Economical Magic

The Blacksteel Press Star Chamber had several meetings over the last few weeks and one of the topics that came up was how enough magic can really wreck the economy as we think we know it.

Thanks to our old friend J.R.R. Tolkien, Most fantasy worlds are effectively some level of analog to the middle ages in Europe.  That means, in short, a very agrarian economy dependent on plentiful human and animal labor to get things done, and not all that many clever mechanical or scientific advantages (at least until you move along into the later part of the period).  Having a wizard who invents a spell to harvest all the wheat in a single casting would be pretty disruptive to that economy.

For our purposes, we limit how common magic is, and the areas where it is applied.  In A Songbird’s Tale, for example, we meet very few casters of any type, and the vast majority of them are based out of a major settlement.  Most of their magical activity is focused on healing, with a little bit in item creation, but you don’t see Joe Wizard hanging around the sawmill using his thamaturgical skills to split logs.  That work is done the old fashioned way.  In the Neversleep Scrolls, there is quite a bit more magical activity; but Arathes is a very large and wealthy city and there are a lot of spellcasters involved in the day-to-day of that place (even though they’re not supposed to be using major magic inside city limits).  Dueling Wizards has several wizards (it’s right there in the name) but I can’t think of a single public service activity any of them performs over the course of the story.

That said, we do have a pretty healthy proliferation of magical stuff - trinkets, potions, and items that have magical effects (the most in Arathes, naturally).  We’ve kind of made the assumption in worldbuilding that a lot of people who are capable of mastering the arcane arts settle down someplace quiet and safe and make stuff to sell to people who are going to go out and do something dangerous.  There aren’t all that many of the wise and learned who want to go see the business end of a giant’s club all that closely.  They are wise and learned, after all.
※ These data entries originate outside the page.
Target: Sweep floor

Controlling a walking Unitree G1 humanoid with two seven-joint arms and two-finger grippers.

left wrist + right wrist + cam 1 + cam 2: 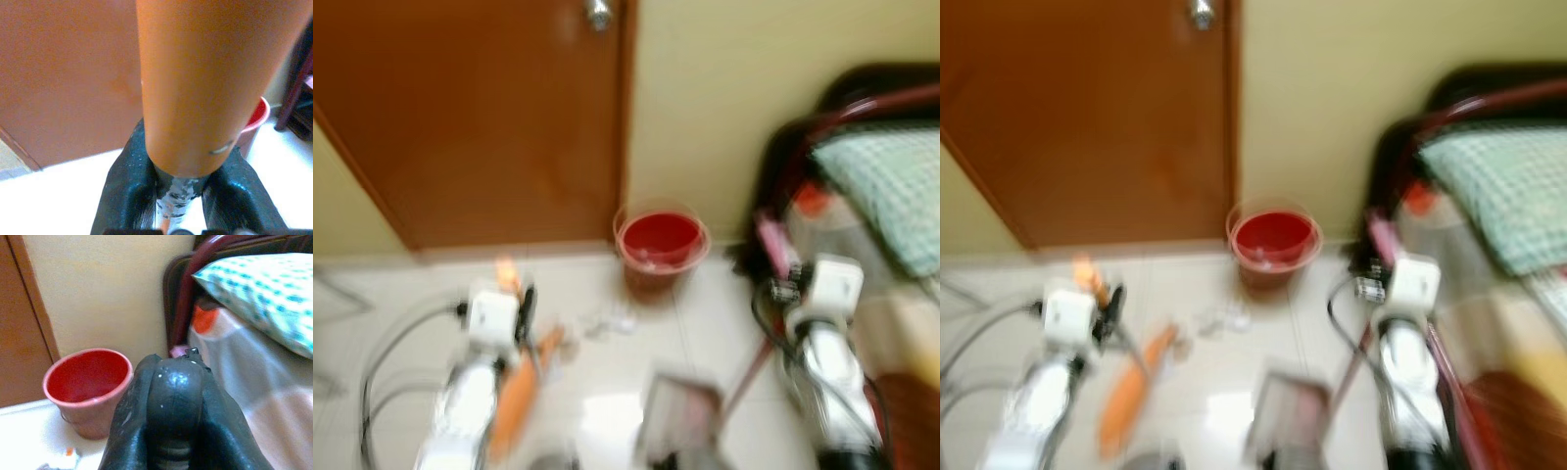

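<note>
Beside brown door [480,117], pale tiled floor [607,392]

My left gripper [178,188] has glossy black fingers around a smooth matt orange handle [210,73]. The red bucket [88,387] looks plastic, the door [480,117] polished wood, the floor [607,392] glossy tile.

Both eye views motion-blurred; floor scraps [607,323] unidentifiable; orange handle [210,83] cut off at top.
</note>
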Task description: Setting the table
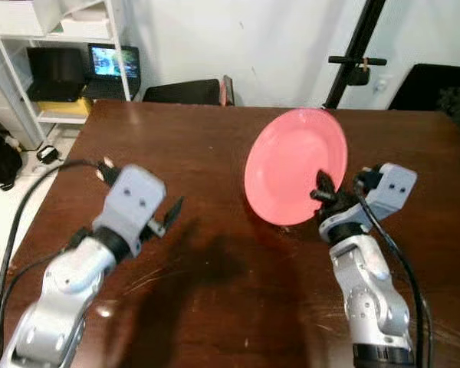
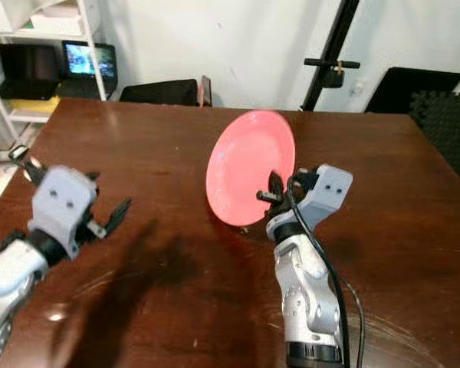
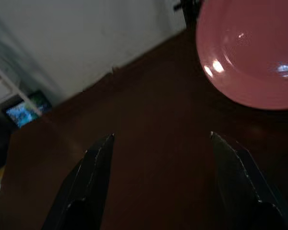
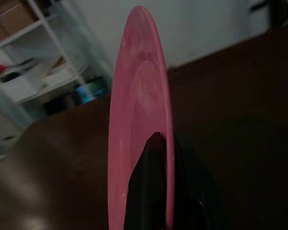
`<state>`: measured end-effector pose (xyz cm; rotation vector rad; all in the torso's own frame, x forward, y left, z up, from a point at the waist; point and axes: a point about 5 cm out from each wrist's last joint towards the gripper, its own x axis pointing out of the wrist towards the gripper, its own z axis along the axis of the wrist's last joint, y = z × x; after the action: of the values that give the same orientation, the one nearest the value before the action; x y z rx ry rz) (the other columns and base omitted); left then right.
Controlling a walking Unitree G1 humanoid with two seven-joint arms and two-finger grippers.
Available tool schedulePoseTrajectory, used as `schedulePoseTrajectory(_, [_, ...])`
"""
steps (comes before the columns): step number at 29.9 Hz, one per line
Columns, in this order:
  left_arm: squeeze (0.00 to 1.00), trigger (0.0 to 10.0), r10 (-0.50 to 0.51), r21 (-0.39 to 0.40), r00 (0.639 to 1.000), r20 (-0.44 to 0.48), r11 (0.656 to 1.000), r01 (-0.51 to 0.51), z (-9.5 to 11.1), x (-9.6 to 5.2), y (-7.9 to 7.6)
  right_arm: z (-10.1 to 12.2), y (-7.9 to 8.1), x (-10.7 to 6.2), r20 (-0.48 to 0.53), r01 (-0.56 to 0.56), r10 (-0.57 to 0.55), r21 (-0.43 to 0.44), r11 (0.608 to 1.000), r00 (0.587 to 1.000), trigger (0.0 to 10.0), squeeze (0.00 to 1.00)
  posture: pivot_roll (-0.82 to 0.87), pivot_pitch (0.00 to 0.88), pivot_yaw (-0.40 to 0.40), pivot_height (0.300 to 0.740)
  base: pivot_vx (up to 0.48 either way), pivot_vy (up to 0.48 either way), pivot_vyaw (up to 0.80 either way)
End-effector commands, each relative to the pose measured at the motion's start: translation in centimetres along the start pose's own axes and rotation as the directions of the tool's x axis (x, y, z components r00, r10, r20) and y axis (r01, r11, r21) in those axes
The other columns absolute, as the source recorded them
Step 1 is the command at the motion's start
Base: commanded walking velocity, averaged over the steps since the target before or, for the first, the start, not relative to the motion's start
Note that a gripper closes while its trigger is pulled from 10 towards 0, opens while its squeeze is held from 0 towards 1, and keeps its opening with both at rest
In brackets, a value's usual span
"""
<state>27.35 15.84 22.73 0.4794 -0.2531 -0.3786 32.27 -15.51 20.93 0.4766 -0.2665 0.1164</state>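
Right gripper point(image 1: 326, 193) is clamped on the rim of a pink plate point(image 1: 295, 165), one black finger on each face, as the right wrist view shows edge-on. The plate is held nearly upright, tilted, its hollow face turned toward the robot's left. It sits above the middle of the dark wooden table point(image 1: 215, 138); its lowest edge looks close to the tabletop, but I cannot tell whether it touches.

Left gripper point(image 1: 169, 215) hovers over the table on the left side, fingers spread wide, nothing between them. It is well apart from the plate.

Beyond the far edge: a white shelf unit point(image 1: 69, 54) with a small lit screen point(image 1: 113, 61), and a black stand point(image 1: 360, 61) against the wall.

Judgement: the step in hand is placing the plate at a setting. Next move calls for rotating the wrist until the plate lies flat, lowering it onto bare wood, then parting the fingers. Risk: letting go while it is tilted would let it roll or clatter.
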Motion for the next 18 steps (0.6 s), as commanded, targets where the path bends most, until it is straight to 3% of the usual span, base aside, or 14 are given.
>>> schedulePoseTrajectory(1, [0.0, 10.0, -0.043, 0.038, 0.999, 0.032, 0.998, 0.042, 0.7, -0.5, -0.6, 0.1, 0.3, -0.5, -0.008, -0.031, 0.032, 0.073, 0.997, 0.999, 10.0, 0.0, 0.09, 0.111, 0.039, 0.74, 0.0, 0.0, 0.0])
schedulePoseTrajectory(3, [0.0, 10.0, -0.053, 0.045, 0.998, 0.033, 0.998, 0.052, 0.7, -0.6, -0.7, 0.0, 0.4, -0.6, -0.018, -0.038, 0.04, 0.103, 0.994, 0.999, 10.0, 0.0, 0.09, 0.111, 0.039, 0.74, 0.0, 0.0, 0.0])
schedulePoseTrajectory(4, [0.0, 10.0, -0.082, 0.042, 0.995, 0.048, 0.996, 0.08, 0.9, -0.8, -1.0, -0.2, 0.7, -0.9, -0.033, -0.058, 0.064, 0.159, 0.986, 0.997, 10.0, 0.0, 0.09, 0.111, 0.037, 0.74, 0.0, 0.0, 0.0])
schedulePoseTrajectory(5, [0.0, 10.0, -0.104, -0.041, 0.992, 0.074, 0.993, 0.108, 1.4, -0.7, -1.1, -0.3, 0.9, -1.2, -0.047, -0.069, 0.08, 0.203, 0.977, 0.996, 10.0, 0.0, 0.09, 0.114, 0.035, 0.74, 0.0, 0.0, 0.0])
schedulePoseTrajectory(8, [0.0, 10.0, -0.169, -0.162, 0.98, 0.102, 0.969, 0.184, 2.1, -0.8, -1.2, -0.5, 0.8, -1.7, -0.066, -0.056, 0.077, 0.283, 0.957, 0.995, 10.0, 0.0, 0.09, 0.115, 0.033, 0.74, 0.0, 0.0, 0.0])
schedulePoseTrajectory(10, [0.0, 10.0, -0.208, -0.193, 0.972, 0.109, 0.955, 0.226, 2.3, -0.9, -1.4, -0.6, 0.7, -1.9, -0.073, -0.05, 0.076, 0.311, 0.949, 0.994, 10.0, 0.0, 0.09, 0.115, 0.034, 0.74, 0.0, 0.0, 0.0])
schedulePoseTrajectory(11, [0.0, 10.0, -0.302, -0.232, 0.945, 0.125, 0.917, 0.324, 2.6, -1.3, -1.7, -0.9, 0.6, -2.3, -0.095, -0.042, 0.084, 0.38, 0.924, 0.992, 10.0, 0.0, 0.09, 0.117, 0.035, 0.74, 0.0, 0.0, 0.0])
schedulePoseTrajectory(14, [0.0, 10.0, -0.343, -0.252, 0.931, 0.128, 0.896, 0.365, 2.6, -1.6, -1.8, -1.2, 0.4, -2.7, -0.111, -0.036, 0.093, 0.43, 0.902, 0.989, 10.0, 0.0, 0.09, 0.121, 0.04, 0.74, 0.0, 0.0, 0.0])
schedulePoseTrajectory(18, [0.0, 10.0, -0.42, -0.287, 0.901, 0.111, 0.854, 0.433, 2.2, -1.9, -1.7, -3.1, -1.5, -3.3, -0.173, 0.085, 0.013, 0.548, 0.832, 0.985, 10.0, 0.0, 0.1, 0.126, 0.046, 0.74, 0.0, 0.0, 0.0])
All these efforts at limiting the impact of the arcane are intended to keep the world recognizable; otherwise we’d have to spend all kinds of story space explaining why nobody has a job anymore (the Wizard Gusathamus made a spell that picks the grapes *and* turns them right into wine).  The point of the stories is to engage the reader with a fun fantasy tale that’s about an interesting crisis or conflict, not bore them to tears with a treatise on the economic impact of stonemasonry spells on the building habits of northern Aruthien.

If that’s really a tantalizing tale that holds audiences in thrall … somebody let me know, all right?